Q12The diagram shows a cylinder with a cone-shaped hole drilled from the top, all the way through. Find the remaining volume.Grade 8–9
r = 5cm h = 12cm

Diagram for Question 12 (not to scale). r is the shared radius of the cylinder and the drilled cone; h is the shared height. The dashed lines show the cone-shaped hole.

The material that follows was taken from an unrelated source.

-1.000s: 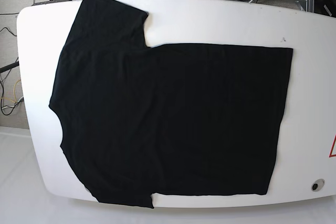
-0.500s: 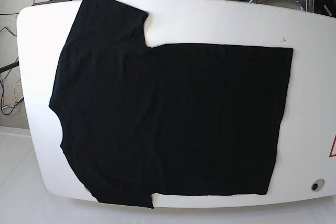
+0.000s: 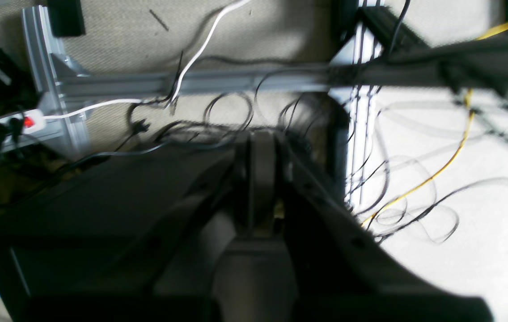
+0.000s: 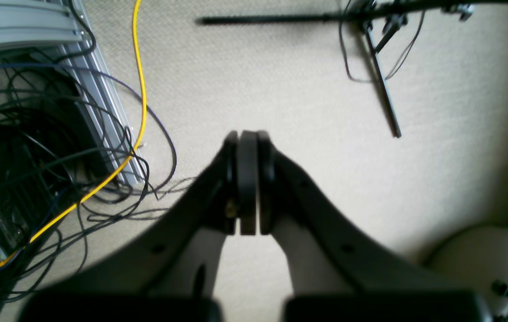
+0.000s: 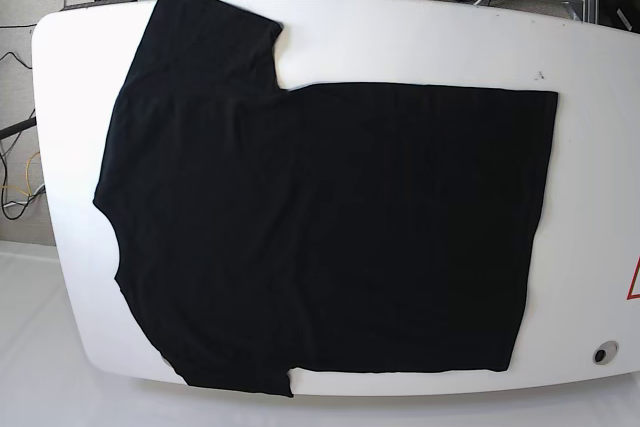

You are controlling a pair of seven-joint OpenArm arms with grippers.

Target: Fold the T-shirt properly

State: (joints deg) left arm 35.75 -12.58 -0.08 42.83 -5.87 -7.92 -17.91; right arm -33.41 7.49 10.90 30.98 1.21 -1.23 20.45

Q13A sphere has a volume of 288π cm³. Find its radius.Grade 8–9
Q14A cylinder has a volume of 250π cm³ and a height of 10cm. Find its radius.Grade 8–9
Q15The diagram shows two similar cones. Their heights are in the ratio 2:3. The volume of the smaller cone is 32cm³. Find the volume of the larger cone.Grade 8–9
2x 3x

Diagram for Question 15 (not to scale). The dashed lines show each cone's perpendicular height. The two cones are mathematically similar.

Answers

Foundation (Q1–Q5)

Q172cm³(6 × 4 × 3)
Q2108cm²(2 × (24+18+12))
Q3502.7cm³(π × 16 × 10)
Q4120cm³(15 × 8)
Q5113.1cm³((4/3)π × 27)

Higher (Q6–Q10)

Q6534.1cm²(2π×25 + 2π×5×12)
Q7301.6cm³(⅓π × 36 × 8)
Q8282.7cm²(π × 5 × 13)
Q975.4cm²(slant height = 5 via Pythagoras, then π × 3 × 5)
Q10615.8cm²(4π × 49)

Higher — Hard (Q11–Q15)

Q11284.9cm³(cone 48π + hemisphere 128π/3)
Q12628.3cm³(cylinder 300π − cone 100π = 200π)
Q136cm(r³ = 216)
Q145cm(r² = 25)
Q15108cm³(scale factor (3/2)³ = 27/8, so 32 × 27/8)

Common mistakes

Common Mistake 1
Confusing height with slant height in cones
The perpendicular height (h) is used for volume. The slant height (l), the length of the sloped side, is used for the curved surface area. They are different lengths and are not interchangeable.
Common Mistake 2
Wrong units for volume and surface area
Volume is measured in cubic units (cm³), surface area in square units (cm²). Writing the wrong unit — or forgetting units altogether — loses marks even with the correct number.
Common Mistake 3
Using the diameter instead of the radius
Every volume and surface area formula on this page uses the radius. If a question gives a diameter, halve it before substituting.
Common Mistake 4
Adding a face that no longer exists in a compound solid
Where two solids join (like the flat circle between a cone and a hemisphere), that face is internal and shouldn't be included when finding the total surface area of the compound shape — though it's irrelevant for volume, which is simply added.

Exam tips

💡 Exam Tip 1
Sketch the solid and label r, h and l
Before substituting into any formula, sketch the shape and clearly mark which measurement is which — this prevents the height/slant height mix-up.
💡 Exam Tip 2
Write the formula before substituting numbers
Writing "Volume = ⅓πr²h" before putting numbers in secures method marks even if the final calculation goes wrong.
💡 Exam Tip 3
Split compound solids into simple 3D shapes
Just like compound 2D shapes, identify the simple solids that make up a compound one, calculate each separately, then add or subtract.
💡 Exam Tip 4
Keep answers in terms of π until the final step
Carrying π through your working (e.g. 30π rather than 94.2) avoids rounding errors compounding in multi-step problems.